Every summer I make my personal suggestion to our younger, summer law student associates that they stop using “Yes Sir” and “Yes Ma’am”, etc.   In most cases their response is that it is a learned habit showing respect.   This is not a surprise.  And, BTW, this blog post is solely my own personal view.  I speak for no one else.

But, my long-held personal perspective is that “Yes Sir / Ma’am” is appropriate only in situations where one’s role is purposely ranked and subordinate as part of the job.   And, the only situation I think that fits this role is the military.   I have no opposition to “Yes Sir / Ma’am” in that case.

But, I oppose its use in virtually all other cases.   I do not see other relationships as a purposeful subordination, such as, merely for examples, adult-child, teacher-student, lawyer-assistant, boss-employee, office worker-janitorial staff, dinner customer-server, and so forth.

Here is a thought.  And, some readers will likely disagree.  The idea that “respect” is the basis for “Yes Sir / Yes Ma’am” is a red-herring. Only those already in a dominant position of power (or at least they think so of themselves) get hung-up on others showing respect.   By contrast, my view is that respect means equality.  And, under that notion I owe no one a “Yes Sir” and they owe me no “Yes Sir”.  We are equals.

Finally, I end this blog with a legal point readers might find interesting.  The State of Louisiana has a state law that mandates its schools require the use by students of “Yes Sir / Yes Ma’am” when any public school student is speaking with any public school system employee while on school property or at a school-sponsored event.  Click here for the law.

Young and Older Lawyers: Retain a Hobby!!!

imageI read a recent email newsletter from a national search firm titled “Another Big Law Firm Attorney I Know Just Died Young”. Click here for the newsletter link.

This same newsletter writer also commented earlier that law firms prefer lawyers with no outside interests who have a central focus on their work. This writer stated: “It is actually better to be mildly boring than very interesting when getting a law firm position.” You draw your own conclusion about this statement.

But to the contrary, I believe retaining a hobby for your lifetime that you (yes, you lawyers out there) find enjoyable, yet demanding and challenging, greatly preserves the plasticity and creative physiology of your brain, and your flexible thinking-process.  This enhances your skill as a lawyer.  I presently face the enjoyable, yet frequently arduous, challenge of constantly trying to improve my improvisational jazz guitar playing.

BTW, above is an early college photograph of me with the great, now-late Spanish classical guitarist Andres Segovia as he autographed the face of one of my guitars.  I am on the far right in this photograph holding my guitar for his signature.  [Segovia used a black Sharpie that produced a beautiful autograph.]

Power (Part 4): The Movie “Fight Club”

A theme I refer to often as a lawyer is “power”. [See my previous three posts on this topic.] That is, how can I help clients maintain greater power over their circumstances so as to have, what I consider, a more enjoyable response to life. A life not burdened by indecision, doubt, fear of what or how other people are reacting or thinking about them, etc.  In other words, greater independence and control.

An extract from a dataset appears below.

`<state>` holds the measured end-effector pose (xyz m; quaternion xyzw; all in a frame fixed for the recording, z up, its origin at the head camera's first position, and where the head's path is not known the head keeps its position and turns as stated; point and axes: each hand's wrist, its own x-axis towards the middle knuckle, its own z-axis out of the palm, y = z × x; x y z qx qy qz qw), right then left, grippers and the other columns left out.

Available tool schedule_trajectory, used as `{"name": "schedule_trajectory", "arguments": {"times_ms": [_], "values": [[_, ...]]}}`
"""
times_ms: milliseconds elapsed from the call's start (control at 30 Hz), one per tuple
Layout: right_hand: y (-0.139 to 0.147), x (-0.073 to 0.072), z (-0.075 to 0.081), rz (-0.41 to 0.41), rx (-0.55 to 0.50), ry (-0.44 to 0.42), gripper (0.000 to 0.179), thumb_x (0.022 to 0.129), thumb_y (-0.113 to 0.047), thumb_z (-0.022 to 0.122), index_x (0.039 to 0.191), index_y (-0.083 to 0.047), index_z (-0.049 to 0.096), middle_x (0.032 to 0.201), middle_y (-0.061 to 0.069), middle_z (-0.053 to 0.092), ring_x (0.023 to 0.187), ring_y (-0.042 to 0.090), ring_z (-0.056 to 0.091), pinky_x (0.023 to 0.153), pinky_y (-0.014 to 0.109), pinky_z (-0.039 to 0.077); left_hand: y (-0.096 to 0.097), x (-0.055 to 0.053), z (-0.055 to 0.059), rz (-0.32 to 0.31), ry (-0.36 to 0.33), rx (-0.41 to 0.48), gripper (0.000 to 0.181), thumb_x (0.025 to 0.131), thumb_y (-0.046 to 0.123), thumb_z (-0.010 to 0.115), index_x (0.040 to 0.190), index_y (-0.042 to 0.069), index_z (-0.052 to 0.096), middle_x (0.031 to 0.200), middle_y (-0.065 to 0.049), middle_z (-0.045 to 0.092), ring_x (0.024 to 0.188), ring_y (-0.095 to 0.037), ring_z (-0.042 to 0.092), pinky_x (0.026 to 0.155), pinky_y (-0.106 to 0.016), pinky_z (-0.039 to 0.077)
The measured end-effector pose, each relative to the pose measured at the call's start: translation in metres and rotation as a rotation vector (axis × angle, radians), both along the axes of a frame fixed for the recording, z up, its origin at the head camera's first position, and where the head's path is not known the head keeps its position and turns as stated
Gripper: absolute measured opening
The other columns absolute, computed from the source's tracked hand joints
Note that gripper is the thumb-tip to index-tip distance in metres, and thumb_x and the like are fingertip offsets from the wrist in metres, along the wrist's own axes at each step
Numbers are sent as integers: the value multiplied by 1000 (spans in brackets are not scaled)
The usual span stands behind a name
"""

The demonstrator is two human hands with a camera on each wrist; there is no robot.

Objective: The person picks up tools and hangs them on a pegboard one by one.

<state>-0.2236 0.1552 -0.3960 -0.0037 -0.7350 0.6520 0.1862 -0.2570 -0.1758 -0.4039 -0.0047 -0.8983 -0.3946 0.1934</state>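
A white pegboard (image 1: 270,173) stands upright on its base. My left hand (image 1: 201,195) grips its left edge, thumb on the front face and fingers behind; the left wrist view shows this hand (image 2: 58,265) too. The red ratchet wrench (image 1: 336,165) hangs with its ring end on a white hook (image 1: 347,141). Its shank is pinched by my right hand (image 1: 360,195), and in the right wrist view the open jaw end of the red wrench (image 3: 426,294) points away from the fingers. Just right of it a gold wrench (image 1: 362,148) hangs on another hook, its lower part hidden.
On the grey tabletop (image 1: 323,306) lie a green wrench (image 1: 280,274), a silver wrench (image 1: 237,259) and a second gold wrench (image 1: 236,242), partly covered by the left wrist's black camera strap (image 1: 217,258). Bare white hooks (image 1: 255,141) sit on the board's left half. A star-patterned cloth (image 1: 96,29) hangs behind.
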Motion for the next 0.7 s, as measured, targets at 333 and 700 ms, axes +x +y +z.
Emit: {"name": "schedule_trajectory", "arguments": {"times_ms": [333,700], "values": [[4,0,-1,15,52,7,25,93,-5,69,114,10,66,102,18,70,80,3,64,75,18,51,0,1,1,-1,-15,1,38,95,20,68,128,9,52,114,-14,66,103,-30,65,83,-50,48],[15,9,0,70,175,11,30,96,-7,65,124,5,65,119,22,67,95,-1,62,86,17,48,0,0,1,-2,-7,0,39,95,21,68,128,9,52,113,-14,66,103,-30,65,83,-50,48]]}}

Loss of control fuels anger very effectively. As a relevant aside, I heard on the radio this morning that today is Colin Powell’s 79th birthday. I am reminded of his great “Get mad. Then, get over it.” comment he made a few years ago on a talk show in response to him and his wife on their then-50th wedding anniversary.

I also grew up with many discussions and reflections on the topic of anger. My late father, who practiced law in Atlanta for 45 years, planted firmly into my two brothers and me the notion of “firm, but friendly”. He did not shy away from controversy nor from anger. For him the balance of anger in a firm but friendly manner was a constant aspiration that required persistent practice.

But, this practice is certainly, in my view, a better option than merely being compliant, weak, overly concerned always with what others think, and indecisive.  Two of the saddest characters in literature burned into my early consciousness are George Babbitt (in Babbitt by Sinclair Lewis) and Willy Loman (in Death of a Salesman by Arthur Miller). They each powerfully symbolize a compliant, weak, concern-always-with-what-others-think, indecisive character. Images of great unhappiness.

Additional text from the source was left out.